The side-effect of file-sharing has been that many young people have lost the habit of buying music legally.

They've seldom purchased any music, so the notion of doing so no longer exists in youth culture. Young people grab music for nothing where they can. Labels are threatened by this because teenagers are tomorrow's mature music shoppers.

Some believe that moves by major labels to launch legal action against music file-sharers have politicised illegitimate music downloads.

Disaffected teenagers, they argue, see music theft as a rejection of the establishment. But even file-sharers are committed to the songs and artists they embrace.

"Many young people don't seem to be buying music legally but even so, the culture and passion for music both new and old has never been greater and this is partly down to the internet," he observes. "Music is becoming more of a commodity, people are expecting it for free and I'm not sure this attitude is going away."

The industry is changing, with music labels moving focus from music sales toward touring and merchandising, he says.

When Prince gave his album away for free with the Mail on Sunday, he was able to sell enough tickets for 21 sell-out shows in London.

Bruce Springsteen and Paul McCartney also have given songs away for free, while Nine Inch Nails frontman, Trent Reznor, makes his music available to fans for remixing.

Exploring the possible, Gabriel recently invested in ad-supported free music download service, We7. This works by popping advertisements on the front of tracks, based on a user's personal information - age, location and gender. Consumers can give the system extra information if they want to receive more appropriate advertising. They can also buy tracks ad-free.

Noting this form of advertising means music fans hear fewer ads than they will on radio, Gabriel says: "Ads disappear after a few weeks, so consumers end up with a collection of free music."

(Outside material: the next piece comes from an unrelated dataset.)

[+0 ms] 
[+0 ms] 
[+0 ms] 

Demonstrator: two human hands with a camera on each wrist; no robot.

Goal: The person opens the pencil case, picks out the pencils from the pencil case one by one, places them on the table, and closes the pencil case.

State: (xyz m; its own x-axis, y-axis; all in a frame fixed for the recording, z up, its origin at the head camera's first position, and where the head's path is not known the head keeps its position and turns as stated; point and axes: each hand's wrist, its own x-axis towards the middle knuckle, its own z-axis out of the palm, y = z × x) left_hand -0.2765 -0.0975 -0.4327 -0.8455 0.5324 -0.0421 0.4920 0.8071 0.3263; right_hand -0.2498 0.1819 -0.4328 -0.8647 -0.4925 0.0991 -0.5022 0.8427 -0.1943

Gabriel says: "I'm convinced well-filtered ads can carry useful information to the right listener or viewer." We7 users can set things up so the system sends them ads for things they are looking for.

The disappearance of conventional music retail leaves a vacuum. "Sometimes people who loved music worked in those stores and when they knew you they'd introduce you to wonderful stuff you wouldn't have come across otherwise," Gabriel observes.

"We're drowning in choice and we're going to need the tools to find the stuff that excites, surprises and inspires us."